Nazer, que acredita ter entre 24
e 25 anos (ela não tem registro de
nascimento), acaba de lançar no
Reino Unido o livro "Slave" (escrava), escrito em parceria com o
jornalista britânico Damien Lewis, no qual ela relata sua história.
Conta ter sido levada de sua vila
nas montanhas de Nuba, no norte
do Sudão, por um grupo de milicianos árabes montados a cavalo.
"Eles matavam os homens, estupravam as mulheres e levavam as
crianças", diz. Na capital do país,
Cartum, foi vendida como escrava para uma família.

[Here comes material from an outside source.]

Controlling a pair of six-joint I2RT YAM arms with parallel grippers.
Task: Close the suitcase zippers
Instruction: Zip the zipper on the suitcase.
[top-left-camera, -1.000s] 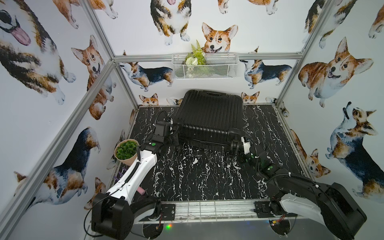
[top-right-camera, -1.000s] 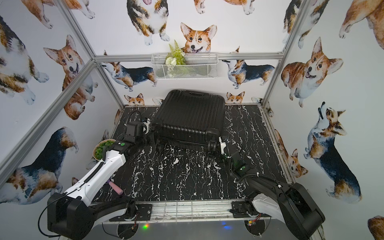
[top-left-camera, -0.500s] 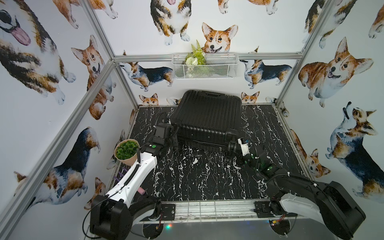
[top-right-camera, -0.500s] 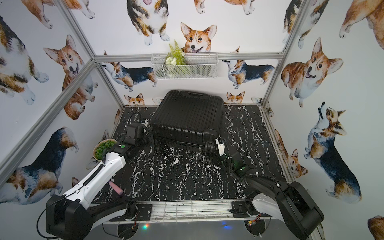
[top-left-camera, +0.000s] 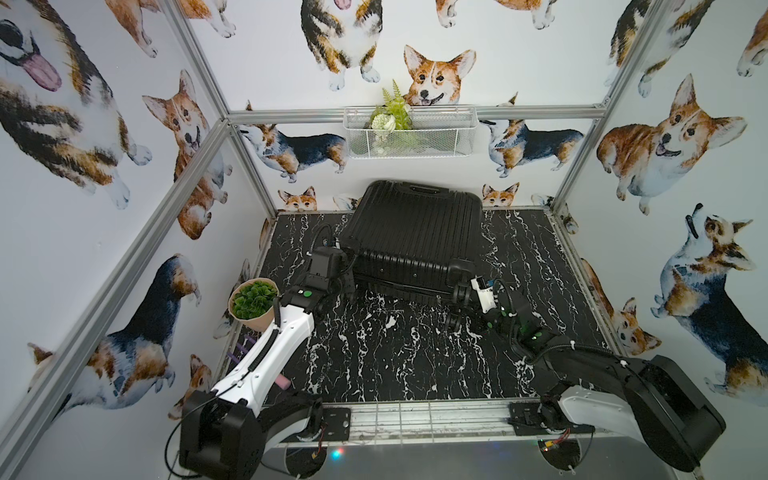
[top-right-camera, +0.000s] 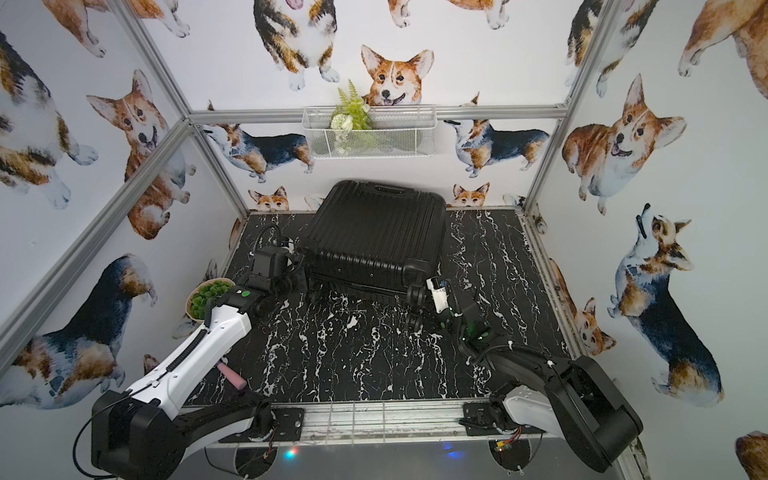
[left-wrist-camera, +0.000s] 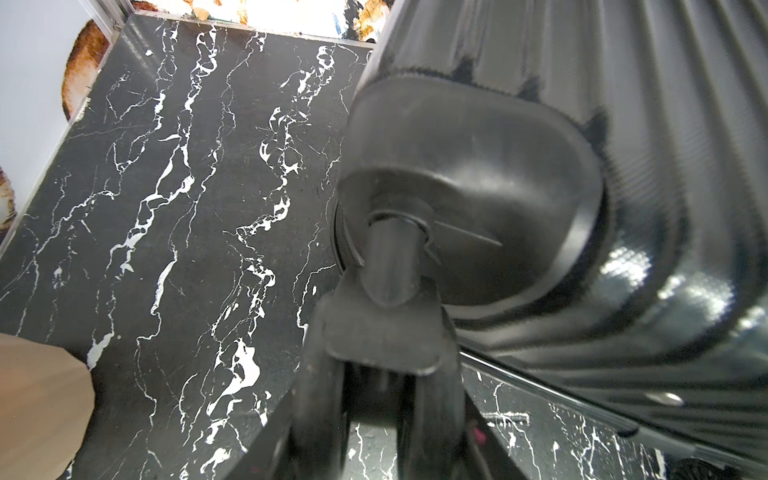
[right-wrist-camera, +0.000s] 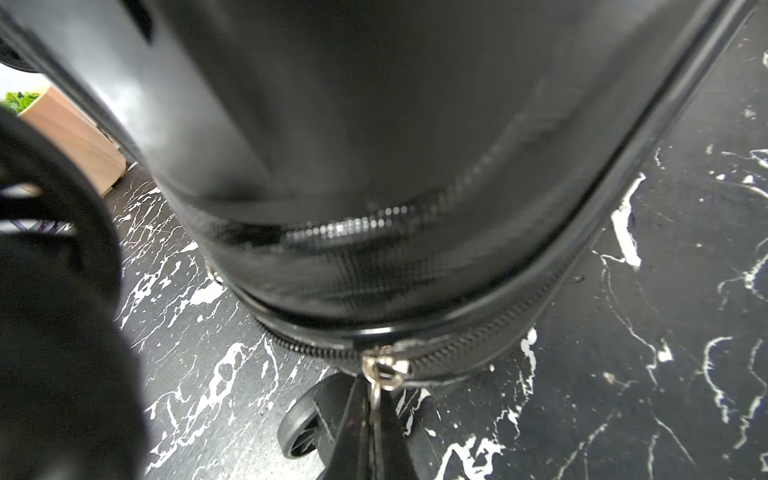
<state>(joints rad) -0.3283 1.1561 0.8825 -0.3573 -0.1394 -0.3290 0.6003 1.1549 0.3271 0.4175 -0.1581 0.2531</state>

Por mais de sete anos, ela trabalhou 16 horas por dia fazendo serviços domésticos, sem ganhar um
tostão, sem sair de casa e sofrendo
abusos físicos constantes. Dessa
época, ela leva em seu braço esquerdo a cicatriz de uma queimadura que teria sido feita por sua
"dona", com uma panela quente,
como castigo por ter errado uma
receita.
Sua sorte começou a mudar no
primeiro semestre de 2000, quando foi enviada como "presente" a
Londres para trabalhar na casa da
irmã de sua primeira dona, casada com um diplomata sudanês.
Durante um período de férias,
no qual a família do diplomata
viajou ao Sudão e a deixou na casa
de outra família, ela saiu às ruas,
sem nenhum dinheiro e sem falar
uma palavra de inglês, tentando
encontrar alguém que a ajudasse.
Qualquer pessoa que lhe parecesse sudanesa recebia um cumprimento em árabe, até que ela
conseguiu contato com alguém
que falava a língua e a levou a outra pessoa originária da mesma
região do Sudão que Nazer. Essas
pessoas a ajudaram então a fugir.
O diplomata para o qual trabalhava, Abdel al Koronky, não está
mais em Londres e deixou o serviço diplomático sudanês. A Embaixada do Sudão em Londres nega qualquer envolvimento no caso (leia texto nesta página).
Em uma carta divulgada em
2002, quando o caso se tornou público, Koronky alegou que Nazer
viajou a Londres para trabalhar
em sua casa como babá e que receberia um salário de 200 libras ao
mês (cerca de R$ 1.100). Ele a acusou de inventar a história para
conseguir asilo em Londres.
"É lógico que agora eles vão
querer negar tudo", rebate Nazer.
"Mas não vim para Londres pela
minha vontade", afirma.
Seu livro, que já havia sido lançado anteriormente na Alemanha, onde vendeu mais de 150 mil
cópias, deve ser transformado em
filme. No último mês, ela se tornou conhecida no Reino Unido,
com entrevistas em todos os grandes jornais e TVs. A história de
Nazer já havia ganho as manchetes anteriormente ao gerar uma
campanha nacional a favor da
concessão de asilo a ela. Nazer somente recebeu permissão para ficar no Reino Unido no final do
ano passado, após um recurso para reverter a negativa inicial.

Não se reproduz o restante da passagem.